Si era lasciata vincere da un criminale.
Per un istante aveva davvero ritenuto possibile che l’unica via percorribile per dimenticare tutti i problemi fosse stare con Luke, vivere di Luke.
Per quel breve istante aveva sentito che il mondo tornava a girare nel senso giusto.
Che la primavera precedeva l’estate.
E che la vita era come una tela inizialmente immacolata e in seguito riempita da vivaci e brillanti colori.
Per un insignificante battito di ciglia aveva rivisto la luce che emana la beatitudine.
Ma solo i santi possono vivere nella grazia divina.
E dopo tutti i peccati commessi, Camille, di certo non ne faceva parte né la meritava.

 
Decise di intrufolarsi nella villa degli Irwin due giorni dopo il ritrovamento del corpo martoriato di Ashton.
Dalla prima volta che vi era stata Edward aveva aumentato ampiamente le misure di sicurezza, e ogni angolo dello sterminato giardino pullulava di uomini armati che si aggiravano attenti ad ogni minimo spostamento d’aria.

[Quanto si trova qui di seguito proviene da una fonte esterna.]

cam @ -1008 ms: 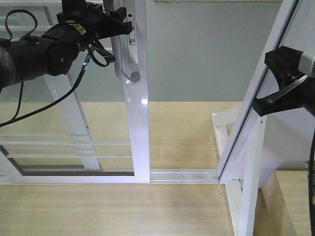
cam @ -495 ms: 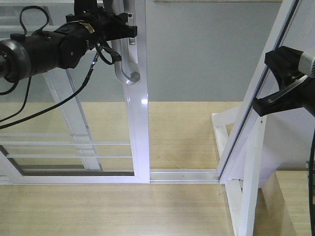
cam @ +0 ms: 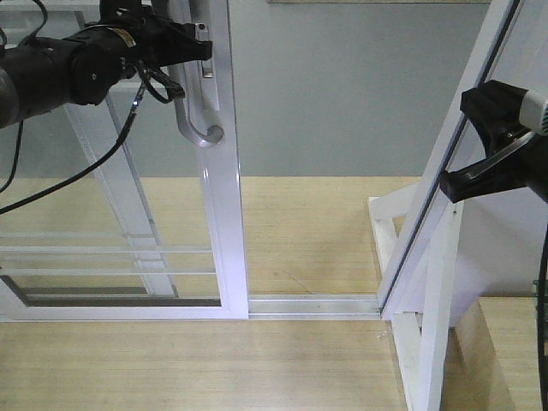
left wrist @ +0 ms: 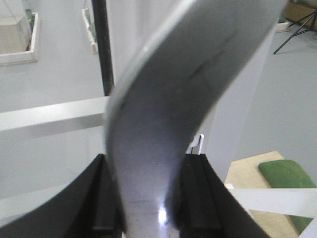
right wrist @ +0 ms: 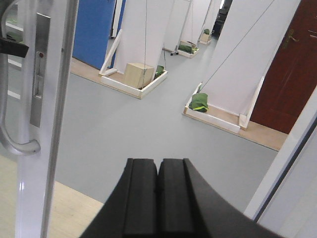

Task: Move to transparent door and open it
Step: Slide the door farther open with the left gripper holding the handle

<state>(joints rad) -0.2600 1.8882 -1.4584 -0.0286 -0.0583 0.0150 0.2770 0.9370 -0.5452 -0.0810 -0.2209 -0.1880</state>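
The transparent door (cam: pixel 224 223) is seen in the left half of the front view, its curved handle (cam: pixel 195 120) clamped between the left gripper's (cam: pixel 190 47) jaws at upper left. Floor track (cam: pixel 312 304) is exposed between its stile and the slanted white frame (cam: pixel 411 257). The right gripper's (right wrist: pixel 158 166) jaws are pressed together.

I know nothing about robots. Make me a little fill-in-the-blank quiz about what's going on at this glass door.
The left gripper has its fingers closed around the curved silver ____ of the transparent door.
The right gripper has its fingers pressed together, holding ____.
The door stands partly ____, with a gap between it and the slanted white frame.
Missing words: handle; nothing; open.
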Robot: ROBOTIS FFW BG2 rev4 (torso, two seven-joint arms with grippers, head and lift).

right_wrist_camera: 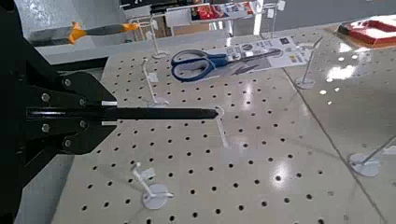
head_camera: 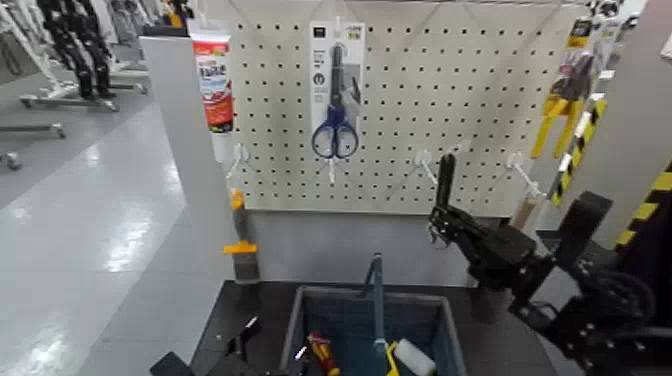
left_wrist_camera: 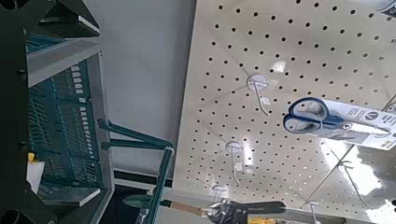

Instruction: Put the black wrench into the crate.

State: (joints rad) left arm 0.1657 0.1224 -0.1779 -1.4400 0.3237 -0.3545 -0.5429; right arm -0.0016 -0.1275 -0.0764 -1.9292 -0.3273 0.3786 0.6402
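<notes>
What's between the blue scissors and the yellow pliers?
In the head view, white hooks on the holed board, with the right end effector down there too.

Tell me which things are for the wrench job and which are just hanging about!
For the job:
- crate
- right gripper, shut, up at the pegboard
- black wrench: I can't pick it out

Just about:
- blue scissors
- red-and-white tube
- yellow-handled pliers
</notes>
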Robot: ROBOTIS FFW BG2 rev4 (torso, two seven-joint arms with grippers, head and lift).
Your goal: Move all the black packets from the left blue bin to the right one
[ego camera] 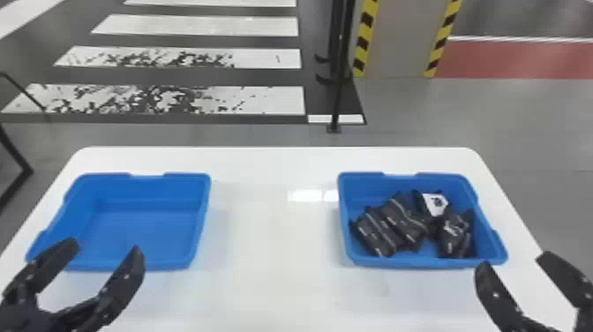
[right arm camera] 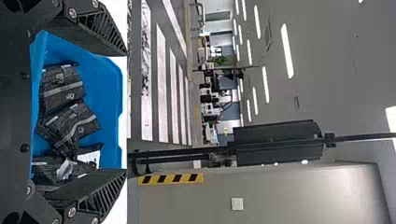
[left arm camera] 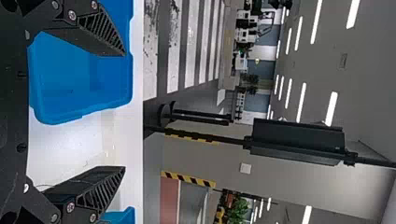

Ma ci voleva ben altro per fermarla.
Aveva deciso di evitare di dare spettacolo come quella volta che aveva abbattuto una ventina di guardie, dunque scelse di limitarsi a raggirarle ed accedere da una finestrella bassa e incavata che dava alle cucine.
Percorse i corridoi appiattendosi contro alle pareti, e scivolando sinuosa lungo i muri che odoravano ancora di vernice fresca.
Il giorno antecedente l’aveva occupato a studiare la piantina della villa per poterla così girare alla perfezione, e ora che aveva memorizzato ogni piano poteva muoversi come se la percorresse di consuetudine.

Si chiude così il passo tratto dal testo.